Could you set down every entry exactly as it appears?

◆ DATASET RECORDS ◆
════════════════

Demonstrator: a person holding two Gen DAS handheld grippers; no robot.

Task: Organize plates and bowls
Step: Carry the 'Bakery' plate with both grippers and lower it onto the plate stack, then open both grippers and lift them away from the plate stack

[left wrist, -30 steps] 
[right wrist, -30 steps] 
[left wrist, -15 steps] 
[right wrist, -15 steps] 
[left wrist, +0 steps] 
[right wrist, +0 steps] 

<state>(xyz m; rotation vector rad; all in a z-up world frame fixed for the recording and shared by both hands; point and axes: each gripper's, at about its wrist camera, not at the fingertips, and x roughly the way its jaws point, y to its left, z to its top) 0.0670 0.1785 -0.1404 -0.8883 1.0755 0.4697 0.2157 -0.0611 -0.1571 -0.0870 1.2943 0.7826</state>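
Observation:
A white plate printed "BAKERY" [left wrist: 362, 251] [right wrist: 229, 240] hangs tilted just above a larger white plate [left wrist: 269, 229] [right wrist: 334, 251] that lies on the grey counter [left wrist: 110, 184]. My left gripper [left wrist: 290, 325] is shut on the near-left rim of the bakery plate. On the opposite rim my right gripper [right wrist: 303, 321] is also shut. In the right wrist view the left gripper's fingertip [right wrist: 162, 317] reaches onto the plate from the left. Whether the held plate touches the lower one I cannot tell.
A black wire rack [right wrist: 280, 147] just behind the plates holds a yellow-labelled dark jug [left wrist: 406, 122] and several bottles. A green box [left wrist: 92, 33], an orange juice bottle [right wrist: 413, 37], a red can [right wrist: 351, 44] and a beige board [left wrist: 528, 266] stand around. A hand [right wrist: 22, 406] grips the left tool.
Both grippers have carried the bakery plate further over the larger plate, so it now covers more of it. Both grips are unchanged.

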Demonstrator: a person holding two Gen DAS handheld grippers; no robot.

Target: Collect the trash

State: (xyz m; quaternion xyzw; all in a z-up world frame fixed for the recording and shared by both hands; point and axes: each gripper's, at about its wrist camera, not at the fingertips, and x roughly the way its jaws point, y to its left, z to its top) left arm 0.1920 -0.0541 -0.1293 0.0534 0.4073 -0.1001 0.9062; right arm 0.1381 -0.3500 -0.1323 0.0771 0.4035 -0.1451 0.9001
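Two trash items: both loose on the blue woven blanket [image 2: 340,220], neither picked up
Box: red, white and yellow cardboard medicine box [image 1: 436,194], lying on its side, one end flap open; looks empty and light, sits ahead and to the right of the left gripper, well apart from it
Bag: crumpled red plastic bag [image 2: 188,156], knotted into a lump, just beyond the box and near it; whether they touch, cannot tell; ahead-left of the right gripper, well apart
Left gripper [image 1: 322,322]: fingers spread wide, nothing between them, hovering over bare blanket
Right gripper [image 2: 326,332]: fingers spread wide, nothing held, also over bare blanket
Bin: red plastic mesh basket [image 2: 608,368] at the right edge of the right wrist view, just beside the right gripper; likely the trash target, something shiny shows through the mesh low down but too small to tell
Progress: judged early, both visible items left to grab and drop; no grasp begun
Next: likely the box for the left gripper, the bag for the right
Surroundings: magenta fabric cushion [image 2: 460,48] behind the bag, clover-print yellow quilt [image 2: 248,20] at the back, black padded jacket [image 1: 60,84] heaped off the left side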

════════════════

◆ COMPLETED TASK ◆
Demonstrator: a person holding two Gen DAS handheld grippers; no robot.

Task: Organize plates and bowls
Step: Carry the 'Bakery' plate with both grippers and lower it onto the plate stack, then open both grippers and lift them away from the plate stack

[left wrist, -30 steps] 
[right wrist, -30 steps] 
[left wrist, -15 steps] 
[right wrist, -15 steps] 
[left wrist, +0 steps] 
[right wrist, +0 steps] 

<state>(xyz m; rotation vector rad; all in a z-up world frame fixed for the recording and shared by both hands; point and axes: each gripper's, at about its wrist camera, not at the fingertips, and x roughly the way its jaws point, y to its left, z to its top) 0.0670 0.1785 -0.1404 -0.8883 1.0755 0.4697 0.2157 -0.0611 -0.1571 -0.0870 1.2943 0.7826</state>
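Observation:
A white plate printed "BAKERY" [left wrist: 362, 251] [right wrist: 229, 240] hangs tilted just above a larger white plate [left wrist: 269, 229] [right wrist: 334, 251] that lies on the grey counter [left wrist: 110, 184]. My left gripper [left wrist: 290, 325] is shut on the near-left rim of the bakery plate. On the opposite rim my right gripper [right wrist: 303, 321] is also shut. In the right wrist view the left gripper's fingertip [right wrist: 162, 317] reaches onto the plate from the left. Whether the held plate touches the lower one I cannot tell.
A black wire rack [right wrist: 280, 147] just behind the plates holds a yellow-labelled dark jug [left wrist: 406, 122] and several bottles. A green box [left wrist: 92, 33], an orange juice bottle [right wrist: 413, 37], a red can [right wrist: 351, 44] and a beige board [left wrist: 528, 266] stand around. A hand [right wrist: 22, 406] grips the left tool.
Both grippers have carried the bakery plate further over the larger plate, so it now covers more of it. Both grips are unchanged.
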
Demonstrator: a person holding two Gen DAS handheld grippers; no robot.

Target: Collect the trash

State: (xyz m; quaternion xyzw; all in a z-up world frame fixed for the recording and shared by both hands; point and axes: each gripper's, at about its wrist camera, not at the fingertips, and x roughly the way its jaws point, y to its left, z to its top) left arm 0.1920 -0.0541 -0.1293 0.0534 0.4073 -0.1001 0.9062; right arm 0.1381 -0.3500 -0.1323 0.0771 0.4035 -0.1451 0.9001
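Two trash items: both loose on the blue woven blanket [image 2: 340,220], neither picked up
Box: red, white and yellow cardboard medicine box [image 1: 436,194], lying on its side, one end flap open; looks empty and light, sits ahead and to the right of the left gripper, well apart from it
Bag: crumpled red plastic bag [image 2: 188,156], knotted into a lump, just beyond the box and near it; whether they touch, cannot tell; ahead-left of the right gripper, well apart
Left gripper [image 1: 322,322]: fingers spread wide, nothing between them, hovering over bare blanket
Right gripper [image 2: 326,332]: fingers spread wide, nothing held, also over bare blanket
Bin: red plastic mesh basket [image 2: 608,368] at the right edge of the right wrist view, just beside the right gripper; likely the trash target, something shiny shows through the mesh low down but too small to tell
Progress: judged early, both visible items left to grab and drop; no grasp begun
Next: likely the box for the left gripper, the bag for the right
Surroundings: magenta fabric cushion [image 2: 460,48] behind the bag, clover-print yellow quilt [image 2: 248,20] at the back, black padded jacket [image 1: 60,84] heaped off the left side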

What the exercise asked for is now done.